I'm gonna hit it by the end of the summer, I swear.”

“You're such a guy.”

“No, Naomi, I'm a young woman who subverts the conventionally accepted gender paradigm because I refuse to conform.”

“Oh, right. I forgot.”

Skags switched gears abruptly. “Listen, for real, you sound exhausted. I know your mom is sucking the life out of you. Why don't you skip the SAT book and take a nap? You know you get sick when you don't get enough rest.” There was a sudden note of concern in her voice that was kind of sweet. Sometimes I think Skags is more like a mom to me than my own mom is. Which is weird, because Skags is actually really similar to my dad, which maybe means I have two dads? I don't know.

Anyway, a nap sounded good to me, so I bid Skags farewell and brought the plates inside. I knew Mom's weekly housekeeper was coming that day, but I still scraped and rinsed the plates and put them in the dishwasher myself. I'm aware this doesn't make me some kind of heroine, but it's behavior that my mother actively discourages, especially if other people are around.

“Darling,” she once said at one of her beloved afternoon iced tea parties, emitting a peal of shrill laughter, “you don't need to do that. Give the help something to do!” Then her assembled “friends,” all of them social climbers in their own right, laughed as well. It made me kind of hate her in that moment.

I went upstairs to my bedroom, which Mom had done in this obnoxious boat theme: blue and white stripes everywhere, with antique ships in bottles and old framed maps. She dubbed it New Nautical Chic, and when
Town & Country
came to photograph the house, she made me wear the most heinous sailor dress and pose by the bed. I was twelve and sported those blond highlights her stylist, Jonathan, had put in, plus a bunch of makeup he piled on me. I looked like an overgrown version of one of those beauty pageant toddlers. Skags, who still went by Tiffani back then, taped a copy of the article to the front of my locker the first day of seventh grade. I didn't talk to her for a week.

But just like she really knows her stuff when it comes to breakfast preparation, my mother is a genius when it comes to picking out bed linens. Still in the pajamas that had so horrified her, I slid between the 1,200-thread-count Egyptian cotton sheets and drifted off to sleep almost immediately. I have a dim recollection of noting the time on the antique wall-mounted clock in the corner (taken from an old lighthouse, natch)—11:07. I figured I'd get up at one.

When I woke up, the clock read 6:00 p.m. I'd slept for (as Skags would say) seven
freaking
hours. I don't know what had me so tired, or why my body felt it needed to store up so much sleep.

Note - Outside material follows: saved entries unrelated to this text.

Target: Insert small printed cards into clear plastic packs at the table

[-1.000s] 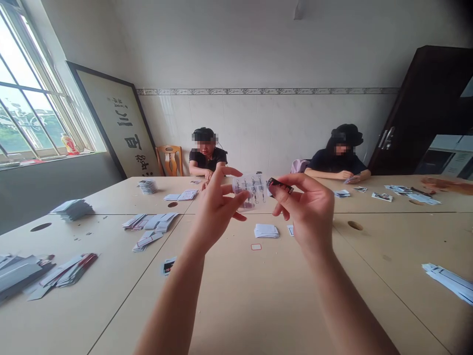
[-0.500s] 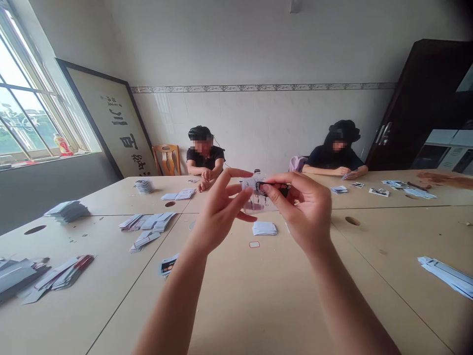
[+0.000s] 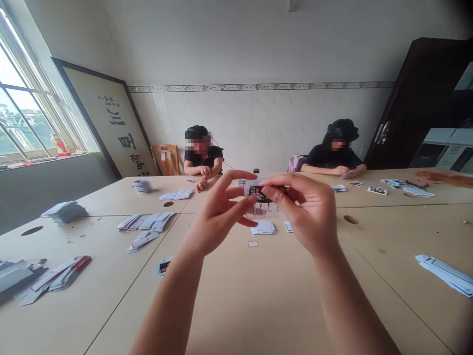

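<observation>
Both my hands are raised above the near middle of the table. My left hand (image 3: 216,214) pinches the left side of a small transparent plastic bag (image 3: 271,212), its other fingers spread behind it. Between thumb and fingers, my right hand (image 3: 312,212) grips a black printed card (image 3: 263,194) at its right end. The card's left end overlaps the upper part of the bag; I cannot tell how far inside it lies. Below the hands, a stack of white cards (image 3: 263,228) and a red-edged label (image 3: 253,244) rest on the tabletop.
Piles of white cards or packets (image 3: 64,212) lie along the table's left side, with long strips (image 3: 445,276) at the right. Two people sit across the table; one holds cards. A dark bottle cap (image 3: 256,171) shows behind my hands. Round holes (image 3: 351,220) pierce the tabletop.
The black card has moved left across the bag toward my left thumb, and more of its printed face shows. Both hands remain at nearly the same place.
</observation>
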The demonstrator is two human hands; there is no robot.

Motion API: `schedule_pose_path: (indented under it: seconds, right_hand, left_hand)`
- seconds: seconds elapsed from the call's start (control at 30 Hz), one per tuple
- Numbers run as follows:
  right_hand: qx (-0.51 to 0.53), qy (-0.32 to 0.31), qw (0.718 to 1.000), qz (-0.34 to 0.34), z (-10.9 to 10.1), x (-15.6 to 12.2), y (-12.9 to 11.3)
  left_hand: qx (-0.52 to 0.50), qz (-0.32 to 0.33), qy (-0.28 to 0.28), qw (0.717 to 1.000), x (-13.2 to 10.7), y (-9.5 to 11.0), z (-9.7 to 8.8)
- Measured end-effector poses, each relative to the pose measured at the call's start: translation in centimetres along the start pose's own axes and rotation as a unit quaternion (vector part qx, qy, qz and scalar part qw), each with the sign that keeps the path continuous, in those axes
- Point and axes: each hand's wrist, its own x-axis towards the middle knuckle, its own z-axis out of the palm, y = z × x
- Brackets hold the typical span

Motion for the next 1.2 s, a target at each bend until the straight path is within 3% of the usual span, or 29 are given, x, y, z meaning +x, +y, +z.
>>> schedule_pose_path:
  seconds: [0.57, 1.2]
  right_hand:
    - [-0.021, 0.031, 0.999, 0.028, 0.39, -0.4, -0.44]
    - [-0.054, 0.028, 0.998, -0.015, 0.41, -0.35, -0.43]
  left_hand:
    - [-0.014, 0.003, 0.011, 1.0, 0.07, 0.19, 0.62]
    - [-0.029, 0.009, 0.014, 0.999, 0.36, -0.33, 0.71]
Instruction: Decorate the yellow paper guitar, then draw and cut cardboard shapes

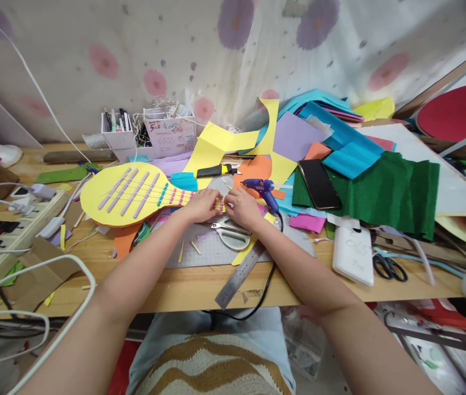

At least my mother wasn't home—she really would've flipped if she found out I ditched a day of tennis with Fairweather and Barrington offspring in favor of just sleeping. I mean, my mom doesn't even like it when I sleep more than seven hours a night. She regards sleep as a necessary evil, and essentially a waste of her time. She'd eliminate it from all our lives if she could.

I wandered down to the kitchen to make myself an iced coffee. I swear I had all the best intentions of actually cracking open that SAT prep book, but when I looked out the window above the sink, I was astonished by what I saw.

Something truly faaaaaabulous was happening at our next-door neighbor's place. In all the years I'd been coming to stay with my mother in East Hampton, I'd never seen anything like it.

Gleaming red-and-white-striped tents lined the left and right borders of the backyard. The tent flaps were down on three sides, but the side facing the river pool was open. Some of the tents contained catering stations—I could see two Baxley's vans parked in the driveway—while others displayed games you might see at a carnival. You know that one where you shoot a stream of water into a clown's open mouth and fill a balloon that rises above his head? That was one of the games. There was also a game of Whack-a-Mole, one of those horrendous weight-guessing booths, a dart challenge where you had to try to pop a balloon to win the prize listed on its tag, a beanbag toss, a ring-the-bell competition with a big old-fashioned mallet, a miniature rifle range, and a bunch of other activities that would've seemed perfectly at home at the Jersey Shore but which seemed hilariously out of place in stuffy East Hampton.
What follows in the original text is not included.